Similar effect in film and television series, of course. PBS recently aired the all-too-short BBC/Masterpiece production based on Jessie Burton’s The Miniaturist. Granted, some viewers will be tempted to get the book. We have to assume, however, that they’re in the minority.
And as studio work becomes better–as even those audiobooks get better–what’s happening to reading.
My irritating question for you: are you reading as much as you used to?
Let’s make a few assumptions, to try to clear the table of a bit of understandable and natural clutter.
- Writers don’t always get to read as much as they like because they’re busy writing. It was ever thus, that’s perfectly okay.
- Writers also tend to become more discerning as their careers progress, so that they may read less but make more exacting choices of what they’d like to read, either to support their own writing or even to support colleagues at times. Also perfectly okay.

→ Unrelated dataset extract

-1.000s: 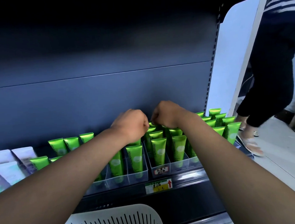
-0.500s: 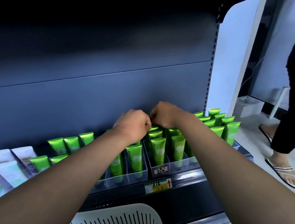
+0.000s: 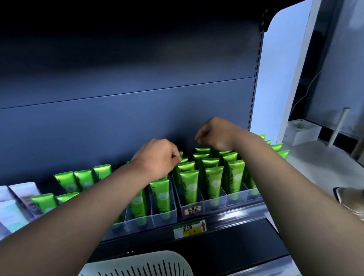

- Writers may also from time to time need to avoid reading. Some find that another writer’s style can become tangled with their own, or another’s good story can sway them from their outlines. Also also perfectly okay.
So those caveats and any others you feel are appropriate are easily taken onboard here, no worries.
But what I think we’re seeing is that writing really is becoming “content,” as much as some may not care for the term. I mean to say by that that your next piece may be read by far fewer than it might have been 10 or even just five years ago. It might be heard by a lot more English blokes at the gym. Or it might be watched on Hulu or Amazon Prime or Netflix or HBO by a lot more people. It might even be murmured by Alexa from a whole lot of Echo devices, right?
But reading? That’s where I’d like your input.
Being writers here, we’re all likely agreed that the act of reading is valuable in many important ways–the cultivation of imagination, the development of concentration capability, the joy and necessity of critical thinking (whatever happened to that?), the marvelous gift of vocabulary expansion, and so on. There’s little need for us to defend the value of reading to each other; other choirs need to hear us preach that one, not us.
But how say you, then? Whither reading? Not books, reading.